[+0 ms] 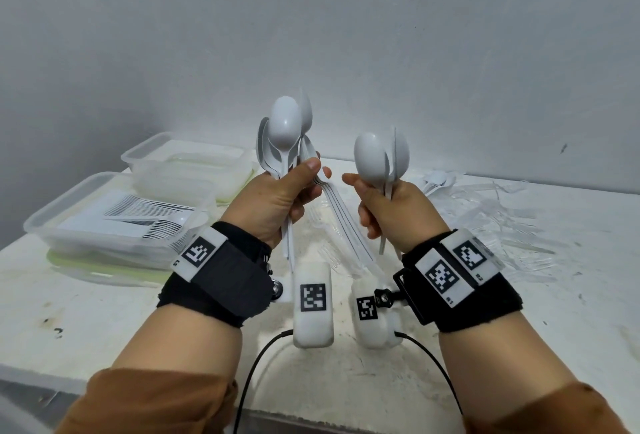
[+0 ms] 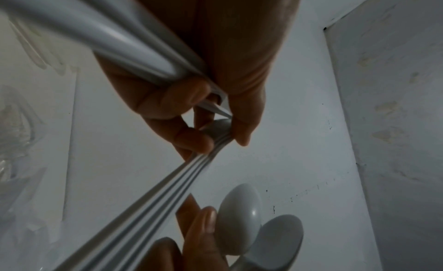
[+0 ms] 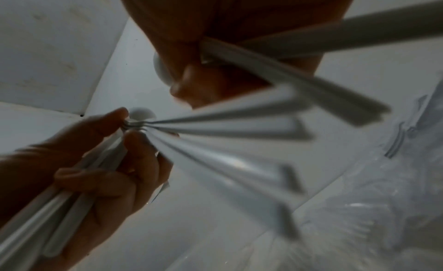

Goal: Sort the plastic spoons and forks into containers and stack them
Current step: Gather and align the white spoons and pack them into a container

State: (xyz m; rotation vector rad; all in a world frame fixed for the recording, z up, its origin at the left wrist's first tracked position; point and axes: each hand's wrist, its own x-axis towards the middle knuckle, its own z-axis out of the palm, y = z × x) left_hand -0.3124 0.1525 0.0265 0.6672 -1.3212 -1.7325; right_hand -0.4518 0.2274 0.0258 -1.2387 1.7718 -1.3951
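Observation:
In the head view my left hand (image 1: 304, 184) grips a bunch of white plastic spoons (image 1: 284, 128) upright above the table, bowls up. Their handles (image 1: 341, 222) fan down to the right; the left wrist view shows my fingers (image 2: 189, 112) curled round those handles (image 2: 167, 189). Just to the right, my right hand (image 1: 367, 205) grips a few more white spoons (image 1: 372, 158), bowls up, also seen in the left wrist view (image 2: 239, 218). The two hands are close together, apart by a small gap. A clear container (image 1: 41, 225) at the left holds stacked white cutlery (image 1: 152, 215).
A second clear container (image 1: 138, 156) stands behind the first, against the wall. Clear plastic wrappers and loose cutlery (image 1: 491, 215) lie heaped on the right of the white table (image 1: 104, 312); more white spoons (image 1: 434, 179) lie at its back. The wall is close behind.

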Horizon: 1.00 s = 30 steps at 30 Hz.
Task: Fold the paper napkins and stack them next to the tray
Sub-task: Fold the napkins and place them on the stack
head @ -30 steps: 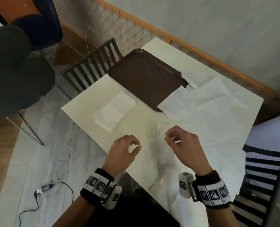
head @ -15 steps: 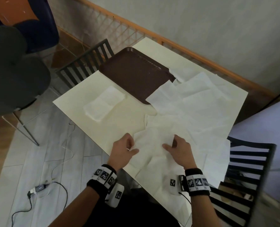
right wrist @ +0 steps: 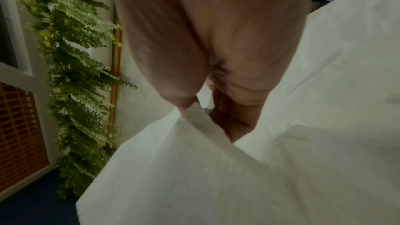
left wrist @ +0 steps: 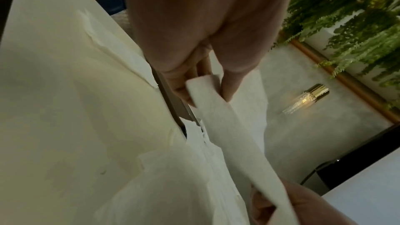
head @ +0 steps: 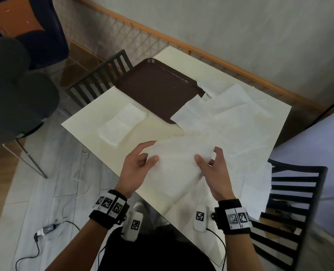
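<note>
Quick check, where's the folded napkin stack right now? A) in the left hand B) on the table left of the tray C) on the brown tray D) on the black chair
B: the folded napkin stack lies on the table just left of the brown tray, off its rim, while both hands pinch a separate unfolded napkin.

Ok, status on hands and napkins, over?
Left hand and right hand pinch one napkin, lifted. Folded stack beside tray. Loose napkins overlap the tray's corner.
</note>
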Available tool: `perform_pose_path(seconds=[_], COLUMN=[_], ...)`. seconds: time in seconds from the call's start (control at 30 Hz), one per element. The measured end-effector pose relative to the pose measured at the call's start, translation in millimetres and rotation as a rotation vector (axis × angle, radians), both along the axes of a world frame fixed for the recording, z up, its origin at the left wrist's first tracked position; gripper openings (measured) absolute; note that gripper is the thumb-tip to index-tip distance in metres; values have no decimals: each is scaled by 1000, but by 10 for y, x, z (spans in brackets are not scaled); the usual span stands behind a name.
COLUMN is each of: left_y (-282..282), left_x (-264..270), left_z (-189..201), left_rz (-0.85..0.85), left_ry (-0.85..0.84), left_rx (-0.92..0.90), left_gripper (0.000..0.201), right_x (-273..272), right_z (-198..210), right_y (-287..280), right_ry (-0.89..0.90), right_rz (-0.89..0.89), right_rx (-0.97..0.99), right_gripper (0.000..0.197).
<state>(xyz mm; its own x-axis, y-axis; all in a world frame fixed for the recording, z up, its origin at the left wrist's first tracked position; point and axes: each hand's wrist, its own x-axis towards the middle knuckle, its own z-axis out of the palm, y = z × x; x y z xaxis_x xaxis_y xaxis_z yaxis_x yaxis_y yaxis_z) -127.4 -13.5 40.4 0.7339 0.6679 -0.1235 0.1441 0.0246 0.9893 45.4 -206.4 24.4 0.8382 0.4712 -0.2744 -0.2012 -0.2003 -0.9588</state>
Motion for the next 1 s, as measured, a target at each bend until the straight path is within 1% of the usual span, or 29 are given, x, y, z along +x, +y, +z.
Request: perform_pose_path(seconds=[0.07, 0.13, 0.23, 0.27, 0.3, 0.33, 0.4, 0.43, 0.47, 0.57, 0.63, 0.73, 0.83, 0.9, 1.0], left_y=[14, 23, 32, 45, 57, 69, 80, 78, 76, 83, 106, 126, 177, 246, 380], left_x=[-20, -47, -56, -60, -65, -73, -86, -89, -92, -84, -64, -41, -21, -23, -32], left_z=[-38, -20, 43, 46, 45, 37, 70, 98, 128, 183, 188, 195, 185, 151, 90], left_rz=[8, 20, 36, 27, 11, -1, -2, -2, 4, 85, 149, 200, 231, 238, 231], left_ry=[12, 42, 74, 80, 82, 80, 66, 58, 50, 24, 25, 35, 33, 33, 87], left_rx=[3, 45, 142, 170, 190, 192, 155, 149, 155, 159, 186, 232, 270, 363, 589], left_gripper=[43, 41, 38, 37, 38, 38, 31, 25, 24, 29, 24, 15, 12, 13, 12], right_x=[-10, -24, -48, -52, -53, -59, -46, -37, -25, 5, 30, 66, 114, 158, 244], right_z=[35, 139, 287, 317, 333, 356, 365, 381, 395, 427, 421, 439, 428, 394, 341], right_y=[26, 31, 1, -7, -10, -16, -6, 5, 19, 90, 147, 244, 344, 419, 505], right_ry=[8, 35, 66, 56, 38, 14, -28, -35, -40, -94, -154, -251, -263, -294, -462], right_rz=[-46, -31, 85, 127, 156, 176, 196, 204, 215, 236, 219, 205, 212, 225, 278], right_rx=[-4, 26, 101, 104, 103, 103, 93, 91, 92, 67, 23, -59, -90, -124, -277], right_gripper=[54, 62, 80, 83, 81, 74, 56, 50, 47, 40, 36, 35, 33, 30, 35])
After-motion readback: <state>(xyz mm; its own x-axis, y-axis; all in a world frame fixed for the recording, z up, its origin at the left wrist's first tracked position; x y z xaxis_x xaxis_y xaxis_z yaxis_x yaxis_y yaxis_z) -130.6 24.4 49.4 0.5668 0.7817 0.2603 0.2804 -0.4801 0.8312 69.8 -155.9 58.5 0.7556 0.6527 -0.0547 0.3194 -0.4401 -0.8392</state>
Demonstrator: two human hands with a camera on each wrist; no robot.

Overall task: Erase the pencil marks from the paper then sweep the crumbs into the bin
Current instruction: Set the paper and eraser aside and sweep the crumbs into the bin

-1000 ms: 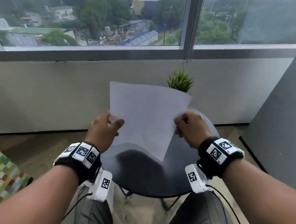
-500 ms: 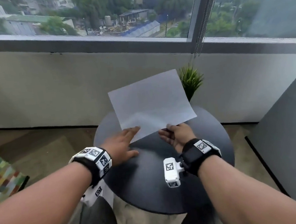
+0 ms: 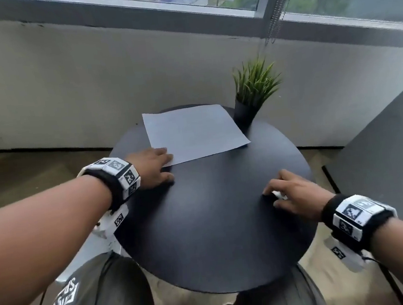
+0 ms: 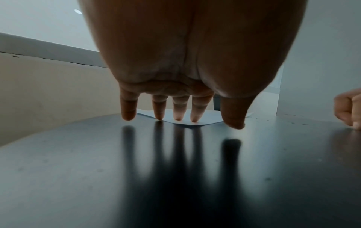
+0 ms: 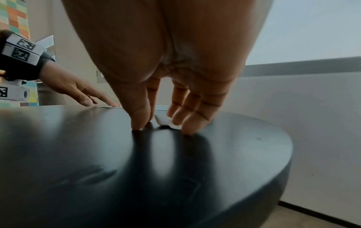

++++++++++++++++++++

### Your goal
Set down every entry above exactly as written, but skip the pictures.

### Solution to the exercise
[+0 ms] 
[+0 ms] 
[+0 ms] 

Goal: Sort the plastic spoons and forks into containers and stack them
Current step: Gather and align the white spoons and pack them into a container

State: (xyz m; rotation vector rad; all in a world frame fixed for the recording, z up, its origin at the left wrist's first tracked position; point and axes: each hand's wrist, its own x-axis towards the middle knuckle, its own z-axis out of the palm, y = z × x) left_hand -0.3124 0.1525 0.0265 0.6672 -1.3212 -1.7325; right_hand -0.4518 0.2274 0.0258 -1.2387 1.7718 -1.3951
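Observation:
In the head view my left hand (image 1: 304, 184) grips a bunch of white plastic spoons (image 1: 284, 128) upright above the table, bowls up. Their handles (image 1: 341, 222) fan down to the right; the left wrist view shows my fingers (image 2: 189, 112) curled round those handles (image 2: 167, 189). Just to the right, my right hand (image 1: 367, 205) grips a few more white spoons (image 1: 372, 158), bowls up, also seen in the left wrist view (image 2: 239, 218). The two hands are close together, apart by a small gap. A clear container (image 1: 41, 225) at the left holds stacked white cutlery (image 1: 152, 215).
A second clear container (image 1: 138, 156) stands behind the first, against the wall. Clear plastic wrappers and loose cutlery (image 1: 491, 215) lie heaped on the right of the white table (image 1: 104, 312); more white spoons (image 1: 434, 179) lie at its back. The wall is close behind.
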
Horizon: 1.00 s = 30 steps at 30 Hz.
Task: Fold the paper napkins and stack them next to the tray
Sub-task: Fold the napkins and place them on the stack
head @ -30 steps: 
head @ -15 steps: 
right wrist @ +0 steps: 
left wrist @ +0 steps: 
head @ +0 steps: 
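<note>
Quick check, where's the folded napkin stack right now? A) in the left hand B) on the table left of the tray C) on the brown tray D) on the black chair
B: the folded napkin stack lies on the table just left of the brown tray, off its rim, while both hands pinch a separate unfolded napkin.

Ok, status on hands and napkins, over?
Left hand and right hand pinch one napkin, lifted. Folded stack beside tray. Loose napkins overlap the tray's corner.
</note>
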Available tool: `perform_pose_path(seconds=[_], COLUMN=[_], ...)`. seconds: time in seconds from the call's start (control at 30 Hz), one per element. The measured end-effector pose relative to the pose measured at the call's start, translation in millimetres and rotation as a rotation vector (axis × angle, radians), both along the axes of a world frame fixed for the recording, z up, its origin at the left wrist's first tracked position; gripper openings (measured) absolute; note that gripper is the thumb-tip to index-tip distance in metres; values have no decimals: each is scaled by 1000, but by 10 for y, x, z (spans in brackets are not scaled); the usual span stands behind a name.
COLUMN is each of: left_y (-282..282), left_x (-264..270), left_z (-189..201), left_rz (-0.85..0.85), left_ry (-0.85..0.84), left_rx (-0.92..0.90), left_gripper (0.000..0.201), right_x (-273..272), right_z (-198..210), right_y (-287..280), right_ry (-0.89..0.90), right_rz (-0.89..0.89), right_rx (-0.97..0.99), right_gripper (0.000..0.197).
<state>(xyz mm; its own x-axis, y-axis; all in a world frame fixed for the recording, z up, its origin at the left wrist's first tracked position; point and axes: each hand's wrist, its own x-axis towards the middle knuckle, its own z-axis out of the palm, y = z × x; x y z xaxis_x xaxis_y xaxis_z yaxis_x yaxis_y yaxis_z) -127.4 -13.5 40.4 0.7339 0.6679 -0.1235 0.1441 0.0246 0.9893 45.4 -206.4 24.4 0.8382 0.4712 -0.2744 -0.2012 -0.2003 -0.9588</state>
Motion for the next 1 s, as measured, a target at each bend until the straight path is within 1% of the usual span, or 29 are given, x, y, z along +x, +y, +z.
Request: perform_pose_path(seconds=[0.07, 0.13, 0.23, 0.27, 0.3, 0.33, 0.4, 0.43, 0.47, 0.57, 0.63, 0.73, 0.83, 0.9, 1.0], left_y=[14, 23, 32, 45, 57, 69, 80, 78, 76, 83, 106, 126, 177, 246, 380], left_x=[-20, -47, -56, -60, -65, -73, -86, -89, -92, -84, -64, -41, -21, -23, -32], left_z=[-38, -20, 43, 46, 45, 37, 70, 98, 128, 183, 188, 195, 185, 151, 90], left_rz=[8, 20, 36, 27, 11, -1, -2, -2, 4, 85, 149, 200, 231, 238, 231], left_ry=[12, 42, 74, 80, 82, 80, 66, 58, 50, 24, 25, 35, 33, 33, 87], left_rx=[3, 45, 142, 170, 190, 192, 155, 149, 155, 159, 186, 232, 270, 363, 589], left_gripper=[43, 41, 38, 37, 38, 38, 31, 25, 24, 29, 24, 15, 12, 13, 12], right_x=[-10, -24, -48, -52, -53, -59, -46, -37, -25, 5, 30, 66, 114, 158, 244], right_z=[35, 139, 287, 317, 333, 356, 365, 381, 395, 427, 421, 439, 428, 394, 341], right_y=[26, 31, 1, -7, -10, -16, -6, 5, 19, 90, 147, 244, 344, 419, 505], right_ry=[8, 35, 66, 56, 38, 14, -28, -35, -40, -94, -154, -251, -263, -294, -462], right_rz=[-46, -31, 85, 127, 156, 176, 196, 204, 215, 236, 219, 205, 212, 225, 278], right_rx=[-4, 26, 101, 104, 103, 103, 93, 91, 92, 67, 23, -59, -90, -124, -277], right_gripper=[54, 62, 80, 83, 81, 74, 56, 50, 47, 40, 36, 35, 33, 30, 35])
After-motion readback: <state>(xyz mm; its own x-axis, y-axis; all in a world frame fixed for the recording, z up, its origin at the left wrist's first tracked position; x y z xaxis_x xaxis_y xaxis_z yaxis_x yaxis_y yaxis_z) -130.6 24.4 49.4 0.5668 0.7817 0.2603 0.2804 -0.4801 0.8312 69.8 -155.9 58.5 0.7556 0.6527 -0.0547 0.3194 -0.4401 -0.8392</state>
Demonstrator: two human hands with a camera on each wrist; no robot.

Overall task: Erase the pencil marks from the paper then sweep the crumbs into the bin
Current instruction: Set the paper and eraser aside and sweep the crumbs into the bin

-1000 ms: 
-500 ms: 
+0 ms: 
+0 ms: 
+0 ms: 

No additional output will be given.